_EXERCISE OBJECTIVE_
Word for word, reproduce each of the entries.
╭─ GIVEN RECORDS
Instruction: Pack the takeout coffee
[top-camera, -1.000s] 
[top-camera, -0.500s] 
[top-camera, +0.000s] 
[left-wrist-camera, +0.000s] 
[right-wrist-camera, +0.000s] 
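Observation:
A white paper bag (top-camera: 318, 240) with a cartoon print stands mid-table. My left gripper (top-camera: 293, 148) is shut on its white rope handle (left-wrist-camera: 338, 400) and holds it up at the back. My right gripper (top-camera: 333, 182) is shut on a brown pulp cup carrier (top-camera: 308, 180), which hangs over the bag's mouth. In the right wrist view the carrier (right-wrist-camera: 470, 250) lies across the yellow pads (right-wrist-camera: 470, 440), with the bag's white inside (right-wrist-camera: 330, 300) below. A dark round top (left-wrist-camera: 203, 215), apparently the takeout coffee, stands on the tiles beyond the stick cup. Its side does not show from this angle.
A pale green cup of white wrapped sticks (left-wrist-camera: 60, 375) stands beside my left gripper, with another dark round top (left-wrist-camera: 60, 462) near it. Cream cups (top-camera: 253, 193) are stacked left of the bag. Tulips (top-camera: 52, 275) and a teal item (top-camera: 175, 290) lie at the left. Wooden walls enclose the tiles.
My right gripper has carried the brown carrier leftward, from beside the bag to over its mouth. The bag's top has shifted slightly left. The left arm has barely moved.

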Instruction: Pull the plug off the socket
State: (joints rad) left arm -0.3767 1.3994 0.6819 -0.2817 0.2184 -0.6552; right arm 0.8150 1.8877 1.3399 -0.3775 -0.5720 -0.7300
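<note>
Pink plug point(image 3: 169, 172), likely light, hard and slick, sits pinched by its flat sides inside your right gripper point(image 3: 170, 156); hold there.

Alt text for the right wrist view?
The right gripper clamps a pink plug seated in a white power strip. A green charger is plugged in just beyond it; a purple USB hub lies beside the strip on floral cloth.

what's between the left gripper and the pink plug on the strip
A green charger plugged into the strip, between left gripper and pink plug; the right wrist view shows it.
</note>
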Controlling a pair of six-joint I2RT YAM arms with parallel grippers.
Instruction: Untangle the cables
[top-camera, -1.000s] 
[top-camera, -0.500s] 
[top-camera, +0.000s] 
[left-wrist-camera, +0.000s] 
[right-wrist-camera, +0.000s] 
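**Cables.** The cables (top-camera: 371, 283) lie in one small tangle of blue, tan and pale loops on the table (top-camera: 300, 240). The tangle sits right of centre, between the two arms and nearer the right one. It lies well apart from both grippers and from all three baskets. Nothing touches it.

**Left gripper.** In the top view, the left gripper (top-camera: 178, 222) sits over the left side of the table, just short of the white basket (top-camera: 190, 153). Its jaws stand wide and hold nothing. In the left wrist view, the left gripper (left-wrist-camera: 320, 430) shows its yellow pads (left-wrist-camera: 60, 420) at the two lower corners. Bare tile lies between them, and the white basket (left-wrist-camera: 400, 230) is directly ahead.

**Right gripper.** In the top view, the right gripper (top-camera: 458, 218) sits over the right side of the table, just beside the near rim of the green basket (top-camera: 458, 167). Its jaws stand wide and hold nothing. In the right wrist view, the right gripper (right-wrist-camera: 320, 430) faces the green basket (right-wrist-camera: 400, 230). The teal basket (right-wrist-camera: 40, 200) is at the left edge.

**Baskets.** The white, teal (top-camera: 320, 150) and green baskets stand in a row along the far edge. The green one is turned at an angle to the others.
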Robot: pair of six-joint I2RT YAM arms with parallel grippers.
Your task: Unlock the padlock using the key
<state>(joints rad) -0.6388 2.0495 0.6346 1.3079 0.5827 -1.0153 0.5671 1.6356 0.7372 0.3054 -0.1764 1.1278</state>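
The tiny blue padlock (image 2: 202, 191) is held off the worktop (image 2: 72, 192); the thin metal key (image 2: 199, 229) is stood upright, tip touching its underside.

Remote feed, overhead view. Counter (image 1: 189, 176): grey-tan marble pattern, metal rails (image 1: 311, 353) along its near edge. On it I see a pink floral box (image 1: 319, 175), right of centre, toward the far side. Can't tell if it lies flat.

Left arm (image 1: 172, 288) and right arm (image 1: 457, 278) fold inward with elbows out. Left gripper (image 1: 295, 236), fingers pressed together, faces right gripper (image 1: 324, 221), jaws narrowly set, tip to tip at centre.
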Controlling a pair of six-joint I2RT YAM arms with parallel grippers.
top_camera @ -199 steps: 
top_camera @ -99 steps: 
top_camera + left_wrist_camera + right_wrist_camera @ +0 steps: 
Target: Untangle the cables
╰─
_RESPONSE TO THIS EXERCISE_
Instruction: Pack the takeout coffee
[top-camera, -1.000s] 
[top-camera, -0.500s] 
[top-camera, +0.000s] 
[left-wrist-camera, +0.000s] 
[right-wrist-camera, +0.000s] 
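Observation:
A white paper bag (top-camera: 318, 240) with a cartoon print stands mid-table. My left gripper (top-camera: 293, 148) is shut on its white rope handle (left-wrist-camera: 338, 400) and holds it up at the back. My right gripper (top-camera: 333, 182) is shut on a brown pulp cup carrier (top-camera: 308, 180), which hangs over the bag's mouth. In the right wrist view the carrier (right-wrist-camera: 470, 250) lies across the yellow pads (right-wrist-camera: 470, 440), with the bag's white inside (right-wrist-camera: 330, 300) below. A dark round top (left-wrist-camera: 203, 215), apparently the takeout coffee, stands on the tiles beyond the stick cup. Its side does not show from this angle.
A pale green cup of white wrapped sticks (left-wrist-camera: 60, 375) stands beside my left gripper, with another dark round top (left-wrist-camera: 60, 462) near it. Cream cups (top-camera: 253, 193) are stacked left of the bag. Tulips (top-camera: 52, 275) and a teal item (top-camera: 175, 290) lie at the left. Wooden walls enclose the tiles.
My right gripper has carried the brown carrier leftward, from beside the bag to over its mouth. The bag's top has shifted slightly left. The left arm has barely moved.
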
Instruction: Pull the plug off the socket
State: (joints rad) left arm -0.3767 1.3994 0.6819 -0.2817 0.2184 -0.6552; right arm 0.8150 1.8877 1.3399 -0.3775 -0.5720 -0.7300
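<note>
Pink plug point(image 3: 169, 172), likely light, hard and slick, sits pinched by its flat sides inside your right gripper point(image 3: 170, 156); hold there.

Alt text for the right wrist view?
The right gripper clamps a pink plug seated in a white power strip. A green charger is plugged in just beyond it; a purple USB hub lies beside the strip on floral cloth.

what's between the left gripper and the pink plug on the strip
A green charger plugged into the strip, between left gripper and pink plug; the right wrist view shows it.
</note>
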Controlling a pair of six-joint I2RT YAM arms with parallel grippers.
Instruction: Untangle the cables
[top-camera, -1.000s] 
[top-camera, -0.500s] 
[top-camera, +0.000s] 
[left-wrist-camera, +0.000s] 
[right-wrist-camera, +0.000s] 
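**Cables.** The cables (top-camera: 371, 283) lie in one small tangle of blue, tan and pale loops on the table (top-camera: 300, 240). The tangle sits right of centre, between the two arms and nearer the right one. It lies well apart from both grippers and from all three baskets. Nothing touches it.

**Left gripper.** In the top view, the left gripper (top-camera: 178, 222) sits over the left side of the table, just short of the white basket (top-camera: 190, 153). Its jaws stand wide and hold nothing. In the left wrist view, the left gripper (left-wrist-camera: 320, 430) shows its yellow pads (left-wrist-camera: 60, 420) at the two lower corners. Bare tile lies between them, and the white basket (left-wrist-camera: 400, 230) is directly ahead.

**Right gripper.** In the top view, the right gripper (top-camera: 458, 218) sits over the right side of the table, just beside the near rim of the green basket (top-camera: 458, 167). Its jaws stand wide and hold nothing. In the right wrist view, the right gripper (right-wrist-camera: 320, 430) faces the green basket (right-wrist-camera: 400, 230). The teal basket (right-wrist-camera: 40, 200) is at the left edge.

**Baskets.** The white, teal (top-camera: 320, 150) and green baskets stand in a row along the far edge. The green one is turned at an angle to the others.
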Robot: pair of six-joint I2RT YAM arms with parallel grippers.
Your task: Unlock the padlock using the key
<state>(joints rad) -0.6388 2.0495 0.6346 1.3079 0.5827 -1.0153 0.5671 1.6356 0.7372 0.3054 -0.1764 1.1278</state>
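The tiny blue padlock (image 2: 202, 191) is held off the worktop (image 2: 72, 192); the thin metal key (image 2: 199, 229) is stood upright, tip touching its underside.

Remote feed, overhead view. Counter (image 1: 189, 176): grey-tan marble pattern, metal rails (image 1: 311, 353) along its near edge. On it I see a pink floral box (image 1: 319, 175), right of centre, toward the far side. Can't tell if it lies flat.

Left arm (image 1: 172, 288) and right arm (image 1: 457, 278) fold inward with elbows out. Left gripper (image 1: 295, 236), fingers pressed together, faces right gripper (image 1: 324, 221), jaws narrowly set, tip to tip at centre.
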Controlling a pair of six-joint I2RT YAM arms with parallel grippers.
top_camera @ -199 steps: 
top_camera @ -99 steps: 
top_camera + left_wrist_camera + right_wrist_camera @ +0 steps: 
Target: Untangle the cables

This exercise has now been finished.